The first line of defense from wind noise is acoustic filtering and is achieved through the use of mesh or non-woven wind screens, which is the same materials used in professional stage microphones. These materials are designed to be acoustically transparent while blocking the wind’s force before it can overdrive the microphone’s diaphragm. Once the microphone diaphragm is hit by too much wind pressure — "too much" is the acoustic overload point (AOP) — then, the signal processing cannot do much to help. Many filter membrane materials also have high (IP) values, which means they act as barriers to prevent dust and moisture from entering the microphone.
Once past the wind screen’s acoustic filtering, any remaining noise component of the wind turbulence can be attenuated through signal processing. Wind is not a constant noise. Between the wind’s changing speed and direction, the user’s unpredictable path, and the device’s aerodynamics, we receive “nonstationary” noise. This means the noise’s direction, amplitude, envelope shape, and duration may all vary in a random fashion. Contrast this with stationary noise (e.g., a motor at constant speed and load when the user is not moving relative to the noise source). This situational noise is more easily suppressed with less computationally intensive signal processing.
Another type of noise that adaptive noise filtering must contend with comes from heating ventilation air conditioning (HVAC) systems. While air ventilation noise may not be that noticeable to those using a conference phone in a meeting room, for those on the receiving side of the call this type of noise can make the conversation fatiguing and unpleasant. Our hearing uses both ears to help us “tune out” ambient noise, but when the noise and the voice communication emanate from a single speaker source, our natural psychoacoustic processing does not work.
In the case of a party or similar environment where there are many simultaneous conversations (crowd babble), we experience the “cocktail party” effect. This lets us use our binaural hearing to zoom in on a single conversation that is not necessarily louder than the next.
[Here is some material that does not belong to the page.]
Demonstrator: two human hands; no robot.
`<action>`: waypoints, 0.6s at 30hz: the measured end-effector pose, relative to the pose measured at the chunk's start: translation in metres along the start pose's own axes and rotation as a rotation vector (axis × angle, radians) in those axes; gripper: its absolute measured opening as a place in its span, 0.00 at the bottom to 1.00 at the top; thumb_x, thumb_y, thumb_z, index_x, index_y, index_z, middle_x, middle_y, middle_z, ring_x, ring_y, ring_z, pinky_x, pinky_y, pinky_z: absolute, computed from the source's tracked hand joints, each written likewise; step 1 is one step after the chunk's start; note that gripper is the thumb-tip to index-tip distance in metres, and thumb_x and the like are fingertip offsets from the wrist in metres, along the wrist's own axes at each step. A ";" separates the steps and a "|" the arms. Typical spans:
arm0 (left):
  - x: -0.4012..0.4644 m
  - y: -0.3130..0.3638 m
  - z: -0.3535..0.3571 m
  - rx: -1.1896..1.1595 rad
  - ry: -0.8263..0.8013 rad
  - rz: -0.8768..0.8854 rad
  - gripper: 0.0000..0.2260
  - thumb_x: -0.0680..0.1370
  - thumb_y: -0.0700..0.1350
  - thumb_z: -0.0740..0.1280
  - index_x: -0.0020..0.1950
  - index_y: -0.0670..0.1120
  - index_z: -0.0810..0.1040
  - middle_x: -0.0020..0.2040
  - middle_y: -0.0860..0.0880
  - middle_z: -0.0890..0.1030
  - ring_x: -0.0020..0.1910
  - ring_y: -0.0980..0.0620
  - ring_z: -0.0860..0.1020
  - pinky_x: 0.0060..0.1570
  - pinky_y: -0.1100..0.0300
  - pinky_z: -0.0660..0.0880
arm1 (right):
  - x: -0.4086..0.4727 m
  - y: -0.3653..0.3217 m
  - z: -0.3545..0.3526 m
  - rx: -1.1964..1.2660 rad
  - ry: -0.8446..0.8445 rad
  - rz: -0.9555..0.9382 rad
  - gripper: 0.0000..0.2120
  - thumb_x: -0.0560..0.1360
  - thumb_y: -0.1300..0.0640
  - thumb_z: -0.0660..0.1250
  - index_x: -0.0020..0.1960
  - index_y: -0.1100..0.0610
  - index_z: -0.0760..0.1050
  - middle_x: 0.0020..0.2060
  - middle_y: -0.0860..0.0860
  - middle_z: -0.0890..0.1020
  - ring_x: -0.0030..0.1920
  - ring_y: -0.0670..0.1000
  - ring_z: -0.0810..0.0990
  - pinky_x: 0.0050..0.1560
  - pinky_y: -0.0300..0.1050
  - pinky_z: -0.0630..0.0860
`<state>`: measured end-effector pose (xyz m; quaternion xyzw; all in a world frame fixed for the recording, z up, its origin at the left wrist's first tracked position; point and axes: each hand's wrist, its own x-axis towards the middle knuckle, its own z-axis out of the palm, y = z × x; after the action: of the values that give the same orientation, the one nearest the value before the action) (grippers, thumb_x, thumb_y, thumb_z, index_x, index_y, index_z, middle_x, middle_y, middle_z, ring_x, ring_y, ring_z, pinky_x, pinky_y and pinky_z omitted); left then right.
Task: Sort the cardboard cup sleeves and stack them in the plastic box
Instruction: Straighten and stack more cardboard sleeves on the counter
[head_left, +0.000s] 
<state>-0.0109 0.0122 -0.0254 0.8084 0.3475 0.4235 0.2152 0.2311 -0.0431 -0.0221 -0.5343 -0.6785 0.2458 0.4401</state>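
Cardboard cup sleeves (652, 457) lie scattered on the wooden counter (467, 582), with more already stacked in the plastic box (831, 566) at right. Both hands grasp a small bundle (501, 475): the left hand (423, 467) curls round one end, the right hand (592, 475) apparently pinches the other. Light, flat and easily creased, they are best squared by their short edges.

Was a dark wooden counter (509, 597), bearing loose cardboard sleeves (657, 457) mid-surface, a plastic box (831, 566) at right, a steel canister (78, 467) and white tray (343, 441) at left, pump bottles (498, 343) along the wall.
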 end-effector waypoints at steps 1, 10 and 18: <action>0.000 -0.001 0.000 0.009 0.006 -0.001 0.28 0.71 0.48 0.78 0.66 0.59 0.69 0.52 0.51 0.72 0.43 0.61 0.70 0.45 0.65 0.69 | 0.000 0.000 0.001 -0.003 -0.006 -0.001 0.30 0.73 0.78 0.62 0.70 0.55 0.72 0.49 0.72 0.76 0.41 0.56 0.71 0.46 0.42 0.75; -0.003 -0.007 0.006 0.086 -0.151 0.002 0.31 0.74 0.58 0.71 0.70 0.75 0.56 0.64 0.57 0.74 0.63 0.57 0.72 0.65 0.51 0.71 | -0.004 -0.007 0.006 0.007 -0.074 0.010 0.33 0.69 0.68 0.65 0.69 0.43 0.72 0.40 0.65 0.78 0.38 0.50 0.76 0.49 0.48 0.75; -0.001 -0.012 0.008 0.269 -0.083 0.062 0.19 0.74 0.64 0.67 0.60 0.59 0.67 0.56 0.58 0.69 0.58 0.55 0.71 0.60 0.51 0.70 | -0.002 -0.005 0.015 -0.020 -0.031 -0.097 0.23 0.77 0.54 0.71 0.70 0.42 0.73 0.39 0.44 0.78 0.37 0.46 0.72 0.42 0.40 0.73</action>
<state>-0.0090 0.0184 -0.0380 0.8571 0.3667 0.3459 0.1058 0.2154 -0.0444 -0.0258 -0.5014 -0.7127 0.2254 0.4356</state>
Dolby Labs has introduced a conference phone that actually enables up to three people to talk from the source room and (assuming both sides have this system) be reproduced through separate loudspeakers spaced in a circle, which reproduces the “cocktail party” effect.
Acoustic echo cancelers (AEC) are signal processing methods used to improve voice quality either by preventing echo from being created or removing it after it is already present. Consider a full-duplex speakerphone — when you talk, your voice will be reproduced at the far location through a speaker. If the microphone gain at the far location is too high (above unity gain), then your voice from the loudspeaker will be picked up by the microphone and sent back to you, resulting in an echo.
There is always some degree of latency in voice communications systems, so the echo is further delayed, which can make conversation impossible. When conditions are right (wrong, actually!), the microphone will pick up your echoed voice and send it back to the other location and the feedback loop begins.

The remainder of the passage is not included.